В большой полутемной приемной сидело несколько человек в ожидании очереди у директора Департамента полиции. Вспоминается мне совсем юный губернатор, стройный и выхоленный, все время нервно поправлявший ran-стук: «верно, ждет разноса», — подумал я, и действительно, министр Плеве был им недоволен, и губернатору предстоял перевод. Другой же, толстяк, в седых баках, сидел как мешок, как-то несуразно одетый в полицейский мундир; он все время дремал, временами спохватывался, покрякивал и вновь предавался одолевавшей его дремоте. В ожидании очереди я вышел покурить в коридор, где находился старик курьер, носитель департаментских традиций. Таких курьеров можно было найти во всех казенных учреждениях Петербурга, и они сживались с ними до того, что становились как бы неотъемлемой их принадлежностью и сами считали себя воплощением их. И в самом деле, сменялись министры, сменялись поколения чиновников, беспрерывной чередой проходили перед их глазами посетители и просители, а они, седые и важные, с какой-то им одним присущей фамильярностью, были бессменны, все зная и помня С этой самой почтительной фамильярностью и «мой» курьер взял предложенную ему папиросу, но спрятал ее в портсигар; затем осведомился, откуда я и для чего приехал. Я сказал, что после разговора с директором мне нужно пройти к Зубатову, и просил объяснить, как его найти. На это курьер ответил: «Подымитесь на третий этаж, войдите в комнату, что направо от лестницы, и там сидит такой невзрачный человек в черных очках. Вот эти “черные очки” и будут сам Зубатов». Черные очки! — повторил он и усмехнулся. — А на четвертом этаже тоже черные очки”: это сам Гурович, тоже персона!» Было ясно, что Зубатов не подходил по понятию курьера к типу «персоны» Департамента.
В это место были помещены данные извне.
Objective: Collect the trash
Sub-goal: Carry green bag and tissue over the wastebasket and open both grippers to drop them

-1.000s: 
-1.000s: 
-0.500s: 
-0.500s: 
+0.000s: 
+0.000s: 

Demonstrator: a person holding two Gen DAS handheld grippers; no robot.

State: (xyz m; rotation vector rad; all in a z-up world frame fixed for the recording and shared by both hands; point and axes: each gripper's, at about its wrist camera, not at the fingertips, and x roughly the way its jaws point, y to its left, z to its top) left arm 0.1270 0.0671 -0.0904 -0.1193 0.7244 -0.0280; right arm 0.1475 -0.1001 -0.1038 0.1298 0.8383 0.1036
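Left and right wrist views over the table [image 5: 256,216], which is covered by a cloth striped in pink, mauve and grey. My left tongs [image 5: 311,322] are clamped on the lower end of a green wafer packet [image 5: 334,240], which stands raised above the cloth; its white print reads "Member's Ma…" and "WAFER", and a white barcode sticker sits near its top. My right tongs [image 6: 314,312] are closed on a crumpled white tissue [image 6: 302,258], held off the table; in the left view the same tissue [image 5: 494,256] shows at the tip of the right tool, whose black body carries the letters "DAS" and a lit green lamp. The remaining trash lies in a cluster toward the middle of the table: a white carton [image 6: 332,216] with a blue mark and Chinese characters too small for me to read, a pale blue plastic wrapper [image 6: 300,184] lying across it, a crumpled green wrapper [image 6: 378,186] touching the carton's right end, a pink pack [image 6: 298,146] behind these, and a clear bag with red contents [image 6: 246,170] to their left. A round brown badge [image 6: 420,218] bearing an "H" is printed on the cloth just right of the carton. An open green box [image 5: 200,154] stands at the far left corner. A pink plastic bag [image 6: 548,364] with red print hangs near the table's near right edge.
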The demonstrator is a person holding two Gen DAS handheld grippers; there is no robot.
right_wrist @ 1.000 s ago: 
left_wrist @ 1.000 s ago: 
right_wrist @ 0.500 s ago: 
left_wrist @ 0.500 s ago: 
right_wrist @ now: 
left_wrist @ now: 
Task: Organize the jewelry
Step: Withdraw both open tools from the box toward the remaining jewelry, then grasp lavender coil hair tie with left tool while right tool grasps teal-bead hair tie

Но вот очередь дошла до меня, и я был принят директором Лопухиным. Лет сорока, высокий, в пенсне, он производил впечатление совершенно молодого человека, несколько сухого Задав мне ряд вопросов, он сказал, что я получу указания от Зубатова, и быстро со мною распрощался.
Как мне было объяснено курьером, я поднялся на третий этаж и, постучавшись в правую дверь, вошел в небольшой кабинет, в котором стояло два письменных стола. За одним сидел полный, румяный блондин с бородкой, а за другим худой, тщедушный, невзрачного вида брюнет, лет 36, в форменном поношенном сюртуке и в черных очках. Я подошел к нему и представился. Это и был Зубатов, а за другим столом восседал Медников, тоже личность, не лишенная интереса. Зубатов просто и приветливо со мною поздоровался, усадил и предложил курить.
— Итак, Павел Павлович, — сказал он, — вы едете в Кишинев. В добрый час. Но сначала вы проведете у нас несколько дней, и мы будем с вами беседовать. Поговорите и с Евстратием Павловичем Медниковым по вопросам наружного наблюдения.
После этого мне пришлось встречаться ежедневно с Зубатовым и беседовать с ним по несколько часов. Тогда же я говорил и с Медниковым, совершенно неинтеллигентным человеком, малограмотным, бывшим филером из унтер-офицеров, употреблявшим простонародные выражения, вынесенные из родной деревни. С первых же слов и объяснений о технике филерского наблюдения мне стало ясно, что это чрезвычайно тонкий и наблюдательный человек, мастер своего дела, воспитавший целые поколения филеров, отборных и втянутых в работу. Наружное наблюдение неразрывно связано со сведениями, поступающими из революционной среды, почему Зубатов, ведя внутреннюю агентуру в Москве, сошелся с Медниковым и не расстался с ним, получив назначение в Петербург. Они были на «ты», и только характер розыскной работы мог так сблизить двух столь противоположных по культуре и складу ума людей.